▶ _EXERCISE BRIEF_
Write out the listing again, exactly as it appears below.

*** Opening DATA PROVIDED ***

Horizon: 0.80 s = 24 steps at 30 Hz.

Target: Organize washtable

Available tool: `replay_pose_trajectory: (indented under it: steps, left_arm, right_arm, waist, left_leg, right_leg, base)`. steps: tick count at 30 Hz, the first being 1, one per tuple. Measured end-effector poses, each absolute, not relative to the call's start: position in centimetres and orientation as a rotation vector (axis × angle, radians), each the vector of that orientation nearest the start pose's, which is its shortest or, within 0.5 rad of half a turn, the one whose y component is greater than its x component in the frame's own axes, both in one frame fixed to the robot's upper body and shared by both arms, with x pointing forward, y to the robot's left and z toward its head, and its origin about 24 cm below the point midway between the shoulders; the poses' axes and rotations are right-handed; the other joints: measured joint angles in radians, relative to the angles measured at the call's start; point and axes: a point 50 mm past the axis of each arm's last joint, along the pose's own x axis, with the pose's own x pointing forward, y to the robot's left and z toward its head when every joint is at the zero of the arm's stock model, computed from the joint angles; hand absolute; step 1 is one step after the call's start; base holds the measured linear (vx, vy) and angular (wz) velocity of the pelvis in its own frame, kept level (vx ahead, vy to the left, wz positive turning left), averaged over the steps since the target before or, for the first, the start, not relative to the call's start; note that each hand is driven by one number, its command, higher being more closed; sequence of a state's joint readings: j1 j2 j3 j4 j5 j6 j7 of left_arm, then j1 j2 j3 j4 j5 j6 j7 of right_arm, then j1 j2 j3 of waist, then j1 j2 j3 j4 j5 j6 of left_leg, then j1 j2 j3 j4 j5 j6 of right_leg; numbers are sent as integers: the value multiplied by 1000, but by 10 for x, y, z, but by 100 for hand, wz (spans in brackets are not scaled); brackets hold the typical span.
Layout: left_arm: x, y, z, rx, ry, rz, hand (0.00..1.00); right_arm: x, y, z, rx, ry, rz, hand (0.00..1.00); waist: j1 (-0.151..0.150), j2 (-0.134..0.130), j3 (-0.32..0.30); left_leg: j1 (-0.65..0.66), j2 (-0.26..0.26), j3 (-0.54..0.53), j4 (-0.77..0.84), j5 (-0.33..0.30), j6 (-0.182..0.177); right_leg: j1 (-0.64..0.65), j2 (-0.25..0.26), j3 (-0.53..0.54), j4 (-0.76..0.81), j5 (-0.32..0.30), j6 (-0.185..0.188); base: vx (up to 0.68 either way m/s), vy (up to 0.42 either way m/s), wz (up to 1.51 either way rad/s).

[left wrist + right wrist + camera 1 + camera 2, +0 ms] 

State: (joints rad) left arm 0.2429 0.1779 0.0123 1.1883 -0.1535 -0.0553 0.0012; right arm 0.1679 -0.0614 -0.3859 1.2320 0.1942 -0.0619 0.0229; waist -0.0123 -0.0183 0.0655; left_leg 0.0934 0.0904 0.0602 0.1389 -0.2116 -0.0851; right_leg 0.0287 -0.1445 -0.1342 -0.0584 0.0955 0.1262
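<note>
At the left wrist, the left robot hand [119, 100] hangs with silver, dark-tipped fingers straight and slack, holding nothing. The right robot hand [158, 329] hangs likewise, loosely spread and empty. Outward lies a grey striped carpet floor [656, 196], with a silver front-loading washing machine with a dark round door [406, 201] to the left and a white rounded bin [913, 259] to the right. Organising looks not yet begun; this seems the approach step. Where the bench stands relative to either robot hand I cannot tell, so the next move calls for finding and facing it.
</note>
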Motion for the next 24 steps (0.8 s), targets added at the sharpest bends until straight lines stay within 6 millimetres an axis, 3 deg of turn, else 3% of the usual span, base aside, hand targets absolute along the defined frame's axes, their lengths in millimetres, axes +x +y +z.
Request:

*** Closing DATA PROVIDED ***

▶ _WRITTEN ANSWER_
Horizon: 0.80 s = 24 steps at 30 Hz.

Target: Organize washtable

Available tool: `replay_pose_trajectory: (indented under it: steps, left_arm, right_arm, waist, left_leg, right_leg, base)`. steps: tick count at 30 Hz, the first being 1, one per tuple. Measured end-effector poses, each absolute, not relative to the call's start: position in centimetres and orientation as a rotation vector (axis × angle, radians), each the vector of that orientation nearest the start pose's, which is its shortest or, within 0.5 rad of half a turn, the one whose y component is greater than its x component in the frame's own axes, both in one frame fixed to the robot's upper body and shared by both arms, with x pointing forward, y to the robot's left and z toward its head, and its origin about 24 cm below the point midway between the shoulders; the poses' axes and rotations are right-handed; the other joints: measured joint angles in radians, relative to the angles measured at the call's start; point and axes: a point 50 mm past the axis of each arm's last joint, along the pose's own x axis, with the pose's own x pointing forward, y to the robot's left and z toward its head when every joint is at the zero of the arm's stock model, computed from the joint angles; hand absolute; step 1 is one step after the call's start; base holds the measured linear (vx, vy) and angular (wz) velocity of the pelvis in its own frame, kept level (vx ahead, vy to the left, wz positive turning left), averaged over the steps since the target before or, for the first, the start, not relative to the call's start; note that each hand is driven by one number, its command, higher being more closed; sequence of a state's joint readings: j1 j2 j3 j4 j5 j6 j7 of left_arm, then j1 j2 j3 j4 j5 j6 j7 of right_arm, then j1 j2 j3 of waist, then j1 j2 j3 j4 j5 j6 of left_leg, then j1 j2 j3 j4 j5 j6 of right_leg; numbers are sent as integers: the value multiplied by 1000, but by 10 for x, y, z, but by 100 for hand, wz (spans in brackets are not scaled); brackets hold the typical span.
Layout: left_arm: x, y, z, rx, ry, rz, hand (0.00..1.00); right_arm: x, y, z, rx, ry, rz, hand (0.00..1.00); waist: j1 (-0.151..0.150), j2 (-0.134..0.130), j3 (-0.32..0.30); left_leg: j1 (-0.65..0.66), j2 (-0.26..0.26), j3 (-0.54..0.53), j4 (-0.77..0.84), j5 (-0.33..0.30), j6 (-0.182..0.177); right_leg: j1 (-0.64..0.65), j2 (-0.25..0.26), j3 (-0.53..0.54), j4 (-0.76..0.81), j5 (-0.32..0.30), j6 (-0.185..0.188); base: vx (up to 0.68 either way m/s), vy (up to 0.42 either way m/s), wz (up to 1.51 either way rad/s).

[left wrist + right wrist + camera 1 + camera 2, +0 ms] 

State: (joints rad) left arm 0.2429 0.1779 0.0123 1.1883 -0.1535 -0.0553 0.0012; right arm 0.1679 -0.0614 -0.3859 1.2320 0.1942 -0.0619 0.0229; waist -0.0123 -0.0183 0.0655; left_leg 0.0934 0.0904 0.0602 0.1389 -0.2116 -0.0851; right_leg 0.0287 -0.1445 -0.1342 -0.0584 0.0955 0.1262
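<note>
At the left wrist, the left robot hand [119, 100] hangs with silver, dark-tipped fingers straight and slack, holding nothing. The right robot hand [158, 329] hangs likewise, loosely spread and empty. Outward lies a grey striped carpet floor [656, 196], with a silver front-loading washing machine with a dark round door [406, 201] to the left and a white rounded bin [913, 259] to the right. Organising looks not yet begun; this seems the approach step. Where the bench stands relative to either robot hand I cannot tell, so the next move calls for finding and facing it.
</note>
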Motion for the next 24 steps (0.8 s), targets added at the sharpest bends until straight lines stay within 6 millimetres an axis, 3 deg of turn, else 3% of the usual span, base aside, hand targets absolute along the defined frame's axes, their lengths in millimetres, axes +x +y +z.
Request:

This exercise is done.